First, heads must roll. The head of the OPM should be under criminal investigation, forced before Congress, like that’ll do anything, but it’s the way it’s done, fired and possibly have charges filed against her and anybody responsible for allowing this inexcusable crap to keep happening. Cyber terrorism is very real, and is going full blast. This is no conspiracy shit – just look at how many major banks, businesses and the Feds have been attacked. There are lots of ways to ruin a country, and economic catastrophes are very effective and almost impossible to prosecute.
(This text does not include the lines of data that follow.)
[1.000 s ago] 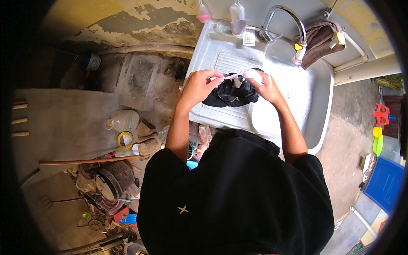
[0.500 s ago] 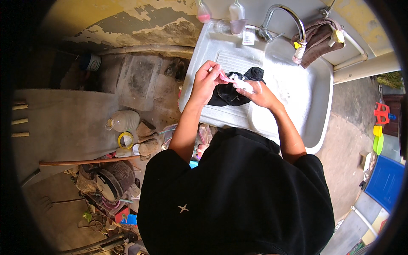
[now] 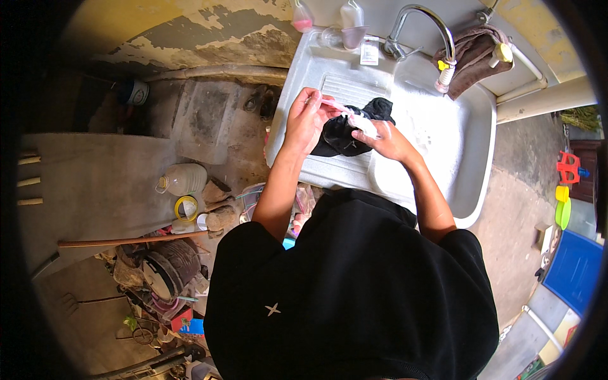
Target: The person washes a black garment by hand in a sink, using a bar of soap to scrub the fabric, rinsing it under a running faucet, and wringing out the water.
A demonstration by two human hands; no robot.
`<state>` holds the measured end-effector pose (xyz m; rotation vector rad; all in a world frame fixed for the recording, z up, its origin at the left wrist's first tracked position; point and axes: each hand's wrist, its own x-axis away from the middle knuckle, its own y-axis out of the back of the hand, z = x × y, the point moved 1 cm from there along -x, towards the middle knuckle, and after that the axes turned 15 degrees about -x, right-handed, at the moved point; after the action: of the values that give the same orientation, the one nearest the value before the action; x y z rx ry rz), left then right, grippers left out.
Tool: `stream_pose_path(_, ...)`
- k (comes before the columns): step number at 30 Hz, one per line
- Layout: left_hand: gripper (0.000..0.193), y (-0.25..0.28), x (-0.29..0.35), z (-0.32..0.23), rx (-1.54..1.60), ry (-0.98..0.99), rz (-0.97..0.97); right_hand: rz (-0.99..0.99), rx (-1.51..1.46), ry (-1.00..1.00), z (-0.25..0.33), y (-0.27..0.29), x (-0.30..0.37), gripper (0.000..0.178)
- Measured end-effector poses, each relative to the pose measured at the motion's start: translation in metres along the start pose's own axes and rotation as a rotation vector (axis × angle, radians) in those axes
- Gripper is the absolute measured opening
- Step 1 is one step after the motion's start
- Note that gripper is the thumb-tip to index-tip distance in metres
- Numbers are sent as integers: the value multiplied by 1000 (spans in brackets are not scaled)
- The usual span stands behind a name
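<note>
i had my left hand (image 3: 306, 120) pinched on one end of a pink-white strip (image 3: 345, 114), keeping it taut. it ran across to my right hand (image 3: 387, 140), fingers closed on the other end, just above the black cloth (image 3: 345, 133) lying on the sink (image 3: 443, 136) drainboard, beside the basin under the tap (image 3: 421, 25).

An outdoor wash yard behind a home: a white sink (image 3: 468, 158) with tap (image 3: 421, 22) at upper right, peeling wall (image 3: 190, 31) upper left, concrete floor (image 3: 101, 183), household clutter (image 3: 158, 278) lower left.
</note>
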<state>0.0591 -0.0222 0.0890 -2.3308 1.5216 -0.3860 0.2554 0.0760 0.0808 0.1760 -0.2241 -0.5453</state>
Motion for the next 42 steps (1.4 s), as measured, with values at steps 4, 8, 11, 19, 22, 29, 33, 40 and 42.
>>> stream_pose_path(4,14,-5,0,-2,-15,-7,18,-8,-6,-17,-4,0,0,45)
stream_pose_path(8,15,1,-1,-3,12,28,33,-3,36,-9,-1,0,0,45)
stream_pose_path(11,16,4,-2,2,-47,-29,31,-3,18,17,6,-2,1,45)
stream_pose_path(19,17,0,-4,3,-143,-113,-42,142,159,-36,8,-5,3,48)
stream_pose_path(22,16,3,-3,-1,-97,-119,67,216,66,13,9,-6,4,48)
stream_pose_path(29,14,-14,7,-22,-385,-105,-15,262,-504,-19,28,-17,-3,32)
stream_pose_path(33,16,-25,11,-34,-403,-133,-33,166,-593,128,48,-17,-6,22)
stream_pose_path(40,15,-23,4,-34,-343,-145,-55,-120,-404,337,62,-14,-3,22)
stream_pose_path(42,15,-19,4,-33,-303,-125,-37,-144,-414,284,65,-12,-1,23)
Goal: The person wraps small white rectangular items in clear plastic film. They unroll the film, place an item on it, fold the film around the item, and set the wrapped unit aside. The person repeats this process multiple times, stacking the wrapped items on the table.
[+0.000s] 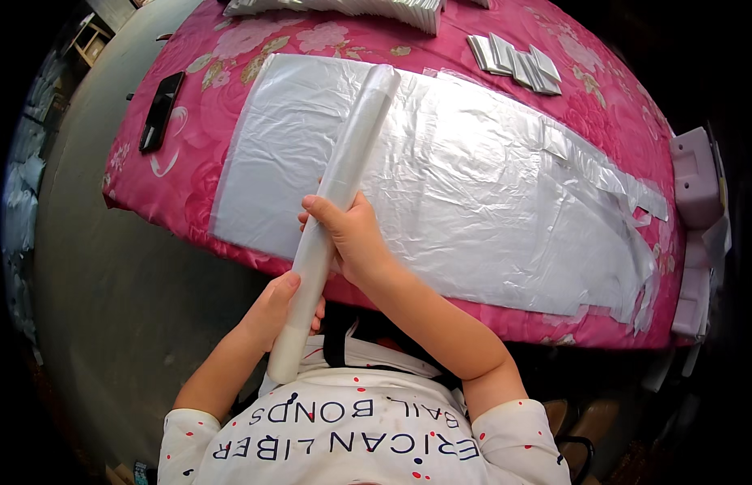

Government employees’ information should be double or triple encrypted, backed up and stored in servers with codes so advanced that nobody can get into them, and the existence of such servers should be kept secret.
There should be advanced software that can trace these criminals, other than just to “China”. Gee, that narrows the search to about 1 billion people.
I fear the ultimate consequences of these attacks have yet to be felt. Once the information is there, those hackers who may be government agents themselves from other nations, they have all the time in the world to plot whatever it is they want. What a price for technology.
It’s all fun and games, until the “Red Army” shows up at your door! Repeal 2nd amendment restrictions on federal property. After all, IT’S OUR PROPERTY!!!
Where is that place – – India ? where they HACK your fingers OFF for such a bad deed ! !
Great job Obama, maybe now we can use the 34 spy agencies to protect American rather than spying on political rivals.